The saturnine face of the chief never changed, as he answered in his own language: "The red man has taken a rattlesnake to warm in his wigwam—the warrior shall crush his head!" and with a fierce grin, he pointed to the pile of resinous wood which the savages were heaping on the council fire.
Danforth looked around on the group preparing for his destruction. Every dusky face was lighted up with a demoniac thirst for blood, the hot flames quivering into the air, their gorgeous tints amalgamating and shooting upward like a spire of living rainbows, while a thousand fiery tongues, hissing and darting onward like vipers eager for their prey, licked the fresh pine-knots heaped for his death-pyre. It was a fearful sight, and the heart of the brave hunter quailed within him as he looked. With another wild whoop, the Indians seized their victim, and were about to strip him for the sacrifice. In their blind fury, they tore him from the grasp of those who held him, and were too intent on divesting him of his clothes to remark that his limbs were free. But he was not so forgetful. Collecting his strength for a last effort, he struck the nearest savage a blow in the chest, which sent him reeling among his followers, then taking advantage of the confusion, he tore off his cap, and springing forward with the bound of an uncaged tiger, plunged into the lake. A shout rent the air, and a score of dark heads broke the water in pursuit.

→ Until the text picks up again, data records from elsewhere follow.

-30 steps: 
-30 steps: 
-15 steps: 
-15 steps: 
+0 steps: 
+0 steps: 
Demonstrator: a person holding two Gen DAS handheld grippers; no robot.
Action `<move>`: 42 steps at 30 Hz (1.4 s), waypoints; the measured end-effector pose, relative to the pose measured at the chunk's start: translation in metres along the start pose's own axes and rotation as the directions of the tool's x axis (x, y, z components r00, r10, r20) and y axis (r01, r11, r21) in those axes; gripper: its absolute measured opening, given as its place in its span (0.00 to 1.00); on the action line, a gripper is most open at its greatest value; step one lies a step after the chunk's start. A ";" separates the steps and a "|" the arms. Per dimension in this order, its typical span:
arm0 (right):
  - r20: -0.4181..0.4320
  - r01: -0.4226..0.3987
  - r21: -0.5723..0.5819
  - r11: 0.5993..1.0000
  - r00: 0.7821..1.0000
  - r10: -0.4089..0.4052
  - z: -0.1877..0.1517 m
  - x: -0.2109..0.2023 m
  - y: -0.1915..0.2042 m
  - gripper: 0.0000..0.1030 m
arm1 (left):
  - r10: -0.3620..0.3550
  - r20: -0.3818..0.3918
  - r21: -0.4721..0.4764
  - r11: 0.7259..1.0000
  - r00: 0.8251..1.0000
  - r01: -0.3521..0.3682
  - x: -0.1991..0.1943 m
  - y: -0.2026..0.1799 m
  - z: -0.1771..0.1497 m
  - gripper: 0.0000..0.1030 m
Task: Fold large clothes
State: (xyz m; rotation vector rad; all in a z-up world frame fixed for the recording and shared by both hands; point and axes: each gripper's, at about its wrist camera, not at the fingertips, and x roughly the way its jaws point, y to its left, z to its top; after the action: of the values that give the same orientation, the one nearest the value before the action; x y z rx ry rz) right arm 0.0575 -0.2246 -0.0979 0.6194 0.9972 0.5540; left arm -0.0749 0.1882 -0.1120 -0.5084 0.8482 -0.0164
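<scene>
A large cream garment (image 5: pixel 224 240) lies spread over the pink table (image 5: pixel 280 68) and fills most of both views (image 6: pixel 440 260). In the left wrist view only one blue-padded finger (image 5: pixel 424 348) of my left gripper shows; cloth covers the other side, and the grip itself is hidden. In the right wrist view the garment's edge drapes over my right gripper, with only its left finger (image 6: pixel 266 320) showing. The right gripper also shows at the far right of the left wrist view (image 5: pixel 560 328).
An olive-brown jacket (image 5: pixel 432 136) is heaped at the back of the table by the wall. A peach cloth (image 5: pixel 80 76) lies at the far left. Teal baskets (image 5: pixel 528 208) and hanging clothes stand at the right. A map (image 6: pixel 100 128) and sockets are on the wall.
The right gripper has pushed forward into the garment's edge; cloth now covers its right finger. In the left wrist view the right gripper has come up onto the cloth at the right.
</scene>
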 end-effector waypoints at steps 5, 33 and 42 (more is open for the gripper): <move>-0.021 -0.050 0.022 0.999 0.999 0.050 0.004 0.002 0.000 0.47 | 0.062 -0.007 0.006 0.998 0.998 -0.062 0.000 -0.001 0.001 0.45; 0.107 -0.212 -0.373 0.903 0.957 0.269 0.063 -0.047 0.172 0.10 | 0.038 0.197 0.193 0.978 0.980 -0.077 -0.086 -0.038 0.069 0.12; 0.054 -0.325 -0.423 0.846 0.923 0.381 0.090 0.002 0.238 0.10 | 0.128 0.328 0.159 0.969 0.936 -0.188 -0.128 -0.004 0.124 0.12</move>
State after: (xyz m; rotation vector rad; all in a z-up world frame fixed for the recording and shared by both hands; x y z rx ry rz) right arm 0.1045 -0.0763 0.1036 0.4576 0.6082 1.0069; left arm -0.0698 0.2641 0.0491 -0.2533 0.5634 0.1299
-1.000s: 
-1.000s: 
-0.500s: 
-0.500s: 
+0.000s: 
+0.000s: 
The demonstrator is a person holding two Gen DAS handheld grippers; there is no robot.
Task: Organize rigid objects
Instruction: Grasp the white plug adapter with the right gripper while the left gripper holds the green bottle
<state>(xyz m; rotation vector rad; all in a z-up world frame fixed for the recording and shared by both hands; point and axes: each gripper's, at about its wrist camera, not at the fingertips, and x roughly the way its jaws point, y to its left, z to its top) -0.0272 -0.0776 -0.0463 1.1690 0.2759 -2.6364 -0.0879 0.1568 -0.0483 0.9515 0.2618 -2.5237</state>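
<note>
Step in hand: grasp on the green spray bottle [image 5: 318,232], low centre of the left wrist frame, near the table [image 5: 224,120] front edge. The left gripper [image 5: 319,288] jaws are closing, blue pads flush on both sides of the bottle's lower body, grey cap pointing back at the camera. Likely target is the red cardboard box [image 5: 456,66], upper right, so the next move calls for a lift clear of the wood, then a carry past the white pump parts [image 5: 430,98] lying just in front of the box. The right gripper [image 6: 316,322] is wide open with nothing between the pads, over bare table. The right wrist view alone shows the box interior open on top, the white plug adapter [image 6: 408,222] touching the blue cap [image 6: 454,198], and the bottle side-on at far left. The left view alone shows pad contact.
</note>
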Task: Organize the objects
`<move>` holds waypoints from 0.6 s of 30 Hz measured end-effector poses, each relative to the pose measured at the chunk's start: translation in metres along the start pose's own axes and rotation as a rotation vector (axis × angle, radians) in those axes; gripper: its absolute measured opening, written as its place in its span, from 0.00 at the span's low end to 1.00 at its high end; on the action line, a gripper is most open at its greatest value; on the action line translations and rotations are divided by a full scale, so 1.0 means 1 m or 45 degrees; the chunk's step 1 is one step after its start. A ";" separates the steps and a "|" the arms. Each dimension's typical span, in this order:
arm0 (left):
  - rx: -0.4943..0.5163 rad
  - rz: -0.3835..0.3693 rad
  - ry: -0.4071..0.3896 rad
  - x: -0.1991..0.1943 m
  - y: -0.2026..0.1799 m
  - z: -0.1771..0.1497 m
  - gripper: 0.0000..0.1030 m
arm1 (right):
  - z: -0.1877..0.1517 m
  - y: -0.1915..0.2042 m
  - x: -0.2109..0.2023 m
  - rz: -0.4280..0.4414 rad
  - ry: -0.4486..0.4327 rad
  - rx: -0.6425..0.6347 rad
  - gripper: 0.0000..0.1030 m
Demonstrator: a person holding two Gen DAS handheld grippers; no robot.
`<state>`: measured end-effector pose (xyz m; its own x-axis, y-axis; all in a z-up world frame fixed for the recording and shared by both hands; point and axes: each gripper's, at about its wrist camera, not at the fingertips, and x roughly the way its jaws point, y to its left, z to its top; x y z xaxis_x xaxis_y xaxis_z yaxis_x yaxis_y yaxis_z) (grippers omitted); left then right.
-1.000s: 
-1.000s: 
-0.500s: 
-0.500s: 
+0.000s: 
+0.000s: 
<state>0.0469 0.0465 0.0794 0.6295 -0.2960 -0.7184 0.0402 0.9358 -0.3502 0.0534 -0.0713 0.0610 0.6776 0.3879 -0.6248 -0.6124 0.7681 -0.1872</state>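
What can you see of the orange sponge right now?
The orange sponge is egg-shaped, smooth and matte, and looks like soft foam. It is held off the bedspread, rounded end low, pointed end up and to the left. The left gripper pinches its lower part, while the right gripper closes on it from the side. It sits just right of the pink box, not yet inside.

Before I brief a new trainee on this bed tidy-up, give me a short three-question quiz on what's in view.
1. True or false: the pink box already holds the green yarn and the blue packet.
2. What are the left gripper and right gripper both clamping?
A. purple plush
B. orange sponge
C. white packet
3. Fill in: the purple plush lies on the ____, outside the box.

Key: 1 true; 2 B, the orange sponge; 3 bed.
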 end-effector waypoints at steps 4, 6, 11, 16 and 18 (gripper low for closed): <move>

Fortunately a cloud was over the moon and the fugitive remained under the water till he reached the shadow thrown by the thickly-wooded bank, when, rising for a moment, he supported himself and hurled his cap out toward the center of the pond. The ruse succeeded, for the moon came out just at the instant, and with renewed shouts the savages turned in pursuit of the empty cap. Before they learned their mistake, Danforth had made considerable headway under the friendly bank, and took the woods just as the shoal of Indians' heads entered the shadow in eager chase.
The fugitive stood for a moment on the brink of the forest, irresolute, for he knew not which course to take.
"I have it; they will never think of looking for me there," he exclaimed, dashing through the undergrowth, and taking the direction toward "the Straka." The whoop of the pursuers smote his ear as they made the land. On, on he bounded with the swiftness of a hunted stag, through swamp and brushwood, and over rocks. He darted till he came in sight of his own wigwam. The sound of pursuit had died away, and he began to hope that the savages had taken the track which led to the settlement.
Breathless with exertions he entered the hut. The boy was asleep, but his mother was listening for the return of her husband.
"Malaeska," he said, catching her to his panting heart: "Malaeska, we must part; your tribe seek my life; warriors are on my track now—now! Do you hear their shouts?" he added.
A wild whoop came up from the woods below, and forcing back the arms she had flung about him, he seized a war-club and stood ready for the attack.
Malaeska sprang to the door, and looked out with the air of a frightened doe. Darting back to the pile of furs, she laid the sleeping child on the bare earth, and motioning her husband to lie down, heaped the skins over his prostrate form; then taking the child in her arms, she stretched herself on the pile, and drawing a bear-skin over her, pretended to be asleep. She had scarcely composed herself, when three savages entered the wigwam. One bore a blazing pine-knot, with which he proceeded to search for the fugitive. While the others were busy among the scanty furniture, he approached the trembling wife, and after feeling about among the furs without effect, lifted the bear-skins which covered her; but her sweet face in apparent slumber, and the beautiful infant lying across her bosom, were all that rewarded his search. As if her beauty had power to tame the savage, he carefully replaced the covering over her person, and speaking to his companions, left the hut without attempting to disturb her further.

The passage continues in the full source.